What is needed.
Copy out each line featuring the string "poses" from the entries beneath.

+---+

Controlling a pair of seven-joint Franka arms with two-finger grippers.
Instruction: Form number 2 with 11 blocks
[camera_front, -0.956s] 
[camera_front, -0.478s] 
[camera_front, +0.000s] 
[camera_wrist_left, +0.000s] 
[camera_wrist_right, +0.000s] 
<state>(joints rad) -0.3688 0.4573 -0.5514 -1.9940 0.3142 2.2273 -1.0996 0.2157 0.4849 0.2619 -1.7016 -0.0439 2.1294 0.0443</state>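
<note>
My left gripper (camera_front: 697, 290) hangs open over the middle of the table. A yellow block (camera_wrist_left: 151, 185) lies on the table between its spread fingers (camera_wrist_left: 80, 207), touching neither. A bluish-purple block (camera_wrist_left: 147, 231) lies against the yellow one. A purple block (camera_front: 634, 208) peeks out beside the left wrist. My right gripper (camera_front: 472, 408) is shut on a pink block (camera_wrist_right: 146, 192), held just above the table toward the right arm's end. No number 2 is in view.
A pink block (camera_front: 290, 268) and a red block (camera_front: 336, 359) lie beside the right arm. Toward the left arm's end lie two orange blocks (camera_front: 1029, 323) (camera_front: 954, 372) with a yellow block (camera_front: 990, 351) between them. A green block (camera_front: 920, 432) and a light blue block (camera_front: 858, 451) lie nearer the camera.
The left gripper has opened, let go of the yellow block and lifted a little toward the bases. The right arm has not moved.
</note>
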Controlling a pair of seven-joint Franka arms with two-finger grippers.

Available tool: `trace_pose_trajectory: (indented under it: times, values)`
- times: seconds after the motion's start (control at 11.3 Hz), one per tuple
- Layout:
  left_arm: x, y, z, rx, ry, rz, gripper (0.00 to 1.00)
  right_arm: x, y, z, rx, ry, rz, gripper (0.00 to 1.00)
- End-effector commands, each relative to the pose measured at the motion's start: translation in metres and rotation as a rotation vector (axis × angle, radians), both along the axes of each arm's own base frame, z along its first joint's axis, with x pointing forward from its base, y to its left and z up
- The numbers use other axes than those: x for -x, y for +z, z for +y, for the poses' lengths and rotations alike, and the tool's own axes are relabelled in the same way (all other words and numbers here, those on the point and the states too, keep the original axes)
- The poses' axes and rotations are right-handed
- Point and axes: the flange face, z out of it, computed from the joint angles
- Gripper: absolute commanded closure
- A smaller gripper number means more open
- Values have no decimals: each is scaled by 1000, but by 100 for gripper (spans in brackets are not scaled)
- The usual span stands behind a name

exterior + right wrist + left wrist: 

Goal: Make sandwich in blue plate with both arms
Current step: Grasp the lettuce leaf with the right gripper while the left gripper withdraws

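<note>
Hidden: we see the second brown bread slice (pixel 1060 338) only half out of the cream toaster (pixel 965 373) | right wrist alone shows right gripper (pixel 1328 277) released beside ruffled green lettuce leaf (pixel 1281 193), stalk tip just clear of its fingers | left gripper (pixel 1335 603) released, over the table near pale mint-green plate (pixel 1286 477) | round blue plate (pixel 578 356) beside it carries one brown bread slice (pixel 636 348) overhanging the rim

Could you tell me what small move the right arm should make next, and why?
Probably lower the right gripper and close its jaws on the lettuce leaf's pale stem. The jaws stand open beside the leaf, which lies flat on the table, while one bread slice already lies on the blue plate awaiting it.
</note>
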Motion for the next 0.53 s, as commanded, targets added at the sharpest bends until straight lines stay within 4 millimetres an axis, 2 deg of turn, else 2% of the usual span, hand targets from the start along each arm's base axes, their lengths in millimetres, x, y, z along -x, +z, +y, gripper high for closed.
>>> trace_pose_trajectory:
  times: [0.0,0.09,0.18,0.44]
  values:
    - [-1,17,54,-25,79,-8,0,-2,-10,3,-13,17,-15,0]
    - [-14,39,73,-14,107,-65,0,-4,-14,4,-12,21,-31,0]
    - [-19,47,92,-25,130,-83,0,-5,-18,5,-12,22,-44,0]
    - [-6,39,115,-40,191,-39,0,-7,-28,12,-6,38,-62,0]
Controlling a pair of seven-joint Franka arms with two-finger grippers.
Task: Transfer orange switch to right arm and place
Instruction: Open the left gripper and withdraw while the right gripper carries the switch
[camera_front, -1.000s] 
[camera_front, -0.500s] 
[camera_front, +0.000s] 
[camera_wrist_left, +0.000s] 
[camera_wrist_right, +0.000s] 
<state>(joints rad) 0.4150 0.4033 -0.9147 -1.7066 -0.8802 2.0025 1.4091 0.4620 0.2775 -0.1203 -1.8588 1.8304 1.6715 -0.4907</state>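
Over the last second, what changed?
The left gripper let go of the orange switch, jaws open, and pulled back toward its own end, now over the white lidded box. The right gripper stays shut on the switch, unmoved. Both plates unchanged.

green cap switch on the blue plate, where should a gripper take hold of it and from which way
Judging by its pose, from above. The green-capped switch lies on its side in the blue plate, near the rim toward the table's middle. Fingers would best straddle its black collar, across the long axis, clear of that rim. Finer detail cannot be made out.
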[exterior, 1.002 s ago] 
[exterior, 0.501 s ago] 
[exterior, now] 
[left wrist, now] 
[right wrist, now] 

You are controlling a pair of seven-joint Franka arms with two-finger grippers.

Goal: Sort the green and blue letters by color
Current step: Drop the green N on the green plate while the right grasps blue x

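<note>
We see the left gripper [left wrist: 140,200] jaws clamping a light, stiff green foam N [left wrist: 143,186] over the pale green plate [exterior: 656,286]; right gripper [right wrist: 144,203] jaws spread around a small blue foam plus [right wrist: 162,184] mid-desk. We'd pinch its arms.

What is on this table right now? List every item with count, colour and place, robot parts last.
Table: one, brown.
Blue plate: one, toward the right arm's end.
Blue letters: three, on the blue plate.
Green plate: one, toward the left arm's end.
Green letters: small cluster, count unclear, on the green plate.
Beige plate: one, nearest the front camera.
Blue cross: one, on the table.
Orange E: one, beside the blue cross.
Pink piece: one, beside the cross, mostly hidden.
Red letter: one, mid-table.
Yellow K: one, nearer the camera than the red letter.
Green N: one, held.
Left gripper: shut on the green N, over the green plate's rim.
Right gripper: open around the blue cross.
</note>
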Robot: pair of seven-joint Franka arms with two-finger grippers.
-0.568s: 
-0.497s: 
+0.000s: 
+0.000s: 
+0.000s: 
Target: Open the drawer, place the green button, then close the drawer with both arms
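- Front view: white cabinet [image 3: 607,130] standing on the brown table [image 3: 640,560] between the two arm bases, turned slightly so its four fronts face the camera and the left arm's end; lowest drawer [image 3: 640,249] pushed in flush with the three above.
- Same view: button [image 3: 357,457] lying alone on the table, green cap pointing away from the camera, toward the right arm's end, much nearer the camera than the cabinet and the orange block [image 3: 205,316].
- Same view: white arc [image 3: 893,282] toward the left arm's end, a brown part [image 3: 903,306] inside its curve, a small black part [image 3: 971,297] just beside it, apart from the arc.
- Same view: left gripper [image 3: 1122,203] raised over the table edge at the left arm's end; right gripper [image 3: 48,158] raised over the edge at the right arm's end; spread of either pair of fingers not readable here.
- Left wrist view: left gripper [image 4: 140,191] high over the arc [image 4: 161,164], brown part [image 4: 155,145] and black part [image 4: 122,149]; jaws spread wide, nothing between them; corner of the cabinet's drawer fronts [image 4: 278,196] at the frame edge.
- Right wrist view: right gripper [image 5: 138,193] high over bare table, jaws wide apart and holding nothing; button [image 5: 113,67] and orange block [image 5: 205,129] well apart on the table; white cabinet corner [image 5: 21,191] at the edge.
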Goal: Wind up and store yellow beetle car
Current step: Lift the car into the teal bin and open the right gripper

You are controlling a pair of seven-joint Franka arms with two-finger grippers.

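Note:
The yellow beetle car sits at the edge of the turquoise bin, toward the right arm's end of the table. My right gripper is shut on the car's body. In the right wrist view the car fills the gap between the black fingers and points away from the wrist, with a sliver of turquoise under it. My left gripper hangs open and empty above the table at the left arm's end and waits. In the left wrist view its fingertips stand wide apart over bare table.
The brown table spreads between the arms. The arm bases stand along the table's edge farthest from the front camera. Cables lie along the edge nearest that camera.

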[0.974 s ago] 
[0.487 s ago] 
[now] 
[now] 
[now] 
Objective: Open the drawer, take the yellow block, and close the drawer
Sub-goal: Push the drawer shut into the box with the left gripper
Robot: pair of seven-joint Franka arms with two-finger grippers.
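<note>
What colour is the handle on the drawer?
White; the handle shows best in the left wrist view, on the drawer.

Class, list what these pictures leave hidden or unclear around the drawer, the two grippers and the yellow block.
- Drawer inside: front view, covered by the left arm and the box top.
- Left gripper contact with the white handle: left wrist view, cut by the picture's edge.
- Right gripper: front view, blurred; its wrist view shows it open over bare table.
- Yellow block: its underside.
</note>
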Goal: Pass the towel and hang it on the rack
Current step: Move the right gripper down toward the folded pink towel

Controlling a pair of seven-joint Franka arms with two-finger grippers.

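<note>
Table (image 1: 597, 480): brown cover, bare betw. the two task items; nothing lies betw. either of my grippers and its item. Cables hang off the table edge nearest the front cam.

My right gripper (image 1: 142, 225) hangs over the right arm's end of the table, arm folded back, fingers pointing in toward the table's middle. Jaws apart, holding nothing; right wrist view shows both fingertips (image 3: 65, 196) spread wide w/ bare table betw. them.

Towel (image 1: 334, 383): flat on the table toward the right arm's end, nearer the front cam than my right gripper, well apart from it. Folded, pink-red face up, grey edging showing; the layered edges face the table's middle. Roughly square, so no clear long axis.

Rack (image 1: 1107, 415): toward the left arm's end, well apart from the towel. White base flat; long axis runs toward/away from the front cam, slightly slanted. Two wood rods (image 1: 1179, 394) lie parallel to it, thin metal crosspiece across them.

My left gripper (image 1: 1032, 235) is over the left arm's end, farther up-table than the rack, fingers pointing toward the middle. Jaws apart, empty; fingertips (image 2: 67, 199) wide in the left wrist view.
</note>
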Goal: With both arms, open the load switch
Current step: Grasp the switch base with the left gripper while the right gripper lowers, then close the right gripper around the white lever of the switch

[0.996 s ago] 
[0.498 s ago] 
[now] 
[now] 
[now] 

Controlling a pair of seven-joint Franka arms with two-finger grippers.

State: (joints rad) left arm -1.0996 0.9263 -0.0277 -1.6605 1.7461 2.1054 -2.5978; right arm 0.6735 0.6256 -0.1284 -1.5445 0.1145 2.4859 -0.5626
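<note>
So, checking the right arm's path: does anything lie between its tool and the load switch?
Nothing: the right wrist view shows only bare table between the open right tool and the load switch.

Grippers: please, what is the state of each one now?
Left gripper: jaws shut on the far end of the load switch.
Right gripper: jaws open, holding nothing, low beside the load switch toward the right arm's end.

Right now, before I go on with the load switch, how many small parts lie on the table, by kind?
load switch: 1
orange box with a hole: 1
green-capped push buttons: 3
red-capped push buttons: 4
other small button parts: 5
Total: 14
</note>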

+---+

Reply to the task.
- The numbers use other axes than those: x for -x, y for +z, z for +y, for the poses' lengths and rotations alike, and the tool's own axes are relabelled in the same way (all other words and numbers here, those on the point and the states too, keep the original axes)
- The poses' axes and rotations are right-handed

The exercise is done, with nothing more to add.